If you've ever asked yourself why so many TV shows and movies glorify people who strut around growling orders and insulting underlings and barking, "Think, people! Think!" and otherwise acting like insufferable jerks, you've never spent any time in Los Angeles. Hollywood is a dream factory run mostly by and for raging narcissists with power and money. Its mass-produced dreams are overseen by people who want to be constantly reassured that they're talented, sexy, charismatic warrior-poet visionaries, and that you can absorb such invaluable knowledge by being around them that the abuse they heap on you is totally worth it. That's why the preferred dramatic configuration of ensemble TV shows is the ragtag band of eccentric professionals (read as: creative types), led by a well-dressed, middle-aged boss who reflexively needles and insults people and throws temper tantrums and sometimes puts on an expensive jacket and sunglasses, hops in his expensive car or on his expensive motorcycle, and takes off for parts unknown without warning, forcing underlings to wonder where the hell he is and talk about him nonstop until he reappears unannounced and provides them with the final piece of whatever puzzle they were trying to solve in his absence. These shows exist to kiss the asses of people who approve shows.
"I'm glad you're back, boss," the underling will say. "There's no time for that!" the boss will say, cutting him off, firing up one of those gigantic wall-mounted display screens that are all the rage on crime shows these days, and pointing to a crucial detail the rest of the team overlooked because they're not as awesome as he is. "Hah! I knew it! 'Tribal nil' is an anagram for 'brilliant'!"
The autocratic mentor-leader with no time for pleasantries is a masturbation fantasy of super-rich producers, directors, studio executives and network suits. The archetype keeps showing up on-screen because it's an easy way to stroke the ego of a boss who's not very smart or self-aware. ("See, the FBI team is headed by this handsome, mysterious, brilliant guy in his 40s with this young, hot girlfriend ..." "I like it!") Roughly a third of CBS' prime-time lineup and a lot of Fox's has a Hollywood boss surrogate as its hero, and pretty much every other network and cable channel has its own versions scattered throughout the schedule. Laurence Fishburne on "CSI," Gary Sinise on "CSI: New York," David Caruso on "CSI: Miami," Forest Whitaker on "Criminal Intent: Suspect Behavior," Tim Roth on "Lie to Me," Hugh Laurie on "House" -- the list of examples is endless. Some of these guys have three dimensions (House is an especially well-drawn character), while others have maybe one-and-a-half.

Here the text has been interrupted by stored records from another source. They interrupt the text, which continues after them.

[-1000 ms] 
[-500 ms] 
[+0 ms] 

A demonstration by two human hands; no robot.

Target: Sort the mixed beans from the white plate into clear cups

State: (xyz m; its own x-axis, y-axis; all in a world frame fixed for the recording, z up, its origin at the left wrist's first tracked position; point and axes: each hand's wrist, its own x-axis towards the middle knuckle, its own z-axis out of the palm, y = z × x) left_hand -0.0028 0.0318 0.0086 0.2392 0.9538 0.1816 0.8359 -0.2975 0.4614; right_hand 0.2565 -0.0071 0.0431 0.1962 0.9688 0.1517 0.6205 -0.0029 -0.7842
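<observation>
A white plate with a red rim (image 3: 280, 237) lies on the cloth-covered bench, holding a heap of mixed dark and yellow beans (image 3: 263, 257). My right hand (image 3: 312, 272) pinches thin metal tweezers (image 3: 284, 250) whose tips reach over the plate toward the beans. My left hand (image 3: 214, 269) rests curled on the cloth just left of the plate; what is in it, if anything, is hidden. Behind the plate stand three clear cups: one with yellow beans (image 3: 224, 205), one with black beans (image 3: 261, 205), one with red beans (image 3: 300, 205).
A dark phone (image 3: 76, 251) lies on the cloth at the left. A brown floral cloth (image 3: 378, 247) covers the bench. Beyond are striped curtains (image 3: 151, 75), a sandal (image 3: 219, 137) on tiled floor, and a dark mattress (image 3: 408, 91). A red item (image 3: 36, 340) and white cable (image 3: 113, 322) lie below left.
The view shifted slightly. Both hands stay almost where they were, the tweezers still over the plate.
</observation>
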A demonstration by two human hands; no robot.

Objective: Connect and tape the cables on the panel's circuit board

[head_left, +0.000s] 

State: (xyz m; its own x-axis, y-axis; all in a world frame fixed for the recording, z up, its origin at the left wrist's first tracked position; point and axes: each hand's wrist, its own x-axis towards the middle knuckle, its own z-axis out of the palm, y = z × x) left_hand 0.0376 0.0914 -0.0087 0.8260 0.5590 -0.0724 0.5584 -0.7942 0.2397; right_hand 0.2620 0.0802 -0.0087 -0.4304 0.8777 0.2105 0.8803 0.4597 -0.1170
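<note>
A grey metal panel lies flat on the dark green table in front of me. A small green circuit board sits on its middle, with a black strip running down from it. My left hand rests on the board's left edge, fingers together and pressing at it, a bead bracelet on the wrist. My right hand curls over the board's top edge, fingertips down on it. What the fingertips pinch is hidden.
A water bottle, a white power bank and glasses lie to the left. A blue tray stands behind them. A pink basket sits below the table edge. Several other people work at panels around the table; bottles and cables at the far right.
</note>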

Why am I griping about Hollywood power-trippers and their poisonous effect on pop culture? Because it's more fun than writing about "Breaking In" (9:30 p.m. Wednesdays/8:30 Central), the mediocre, plastic, utterly false new comedy premiering on Fox tonight -- a series that just happens to be built around an all-powerful alpha male jerkwad character.
Publicity materials describe "Breaking In" as "an offbeat half-hour workplace comedy about a high-tech security firm that takes extreme -- and often questionable -- measures to sell their protection services. Created by Adam F. Goldberg and Seth Gordon, the series centers on a team of uniquely skilled oddball geniuses hand-picked to work for a manipulative mastermind." The mastermind in question is known as Oz (get it?), and he's played by Christian Slater in that tiresome, vaguely lizard-y, fast talking mode that has been his stock-in-trade for a quarter century.
Oz appears mysteriously (of course) in the dorm room of a college hacker and hustler named Cameron Price (Bret Harrison). "Have a seat, there, champ," he says, startling Cameron, who had no idea he was even in the room.
"Who the hell are you?" Cameron sputters.
"I'm the guy telling you to sit your ass down, that's who I am," Oz replies. He's wearing sunglasses indoors. And he's got a cigar.
The plot, such as it is, has Oz and his team testing security for a luxury car dealership by trying to steal a car from its showroom. The team includes a hot chick who can pick locks (say that five times fast) and a pop culture addict who makes his entrance dressed as Han Solo. There's a mildly funny twist at the 20-minute mark, preceded by lots of jokes that would only make a Hollywood jerk laugh (luxury cars described as "panty droppers," the hero being casually threatened with prison rape and so forth). Yawn.
The supposedly great and powerful Oz has no discernible inner (or outer) life. He's just a fantasy of mastery, boring and empty even by the standards of half-hour escapist comedy. The only touch that seems halfway human is his fascination with ordering merchandise from Sky Mall; how much you wanna bet that detail was lifted from whoever the show's creators needed to ego-stroke in order to get a green light for "Breaking In"?
This is the sort of show networks put on the air when they've got nothing else. I hope whoever said yes to it is happy.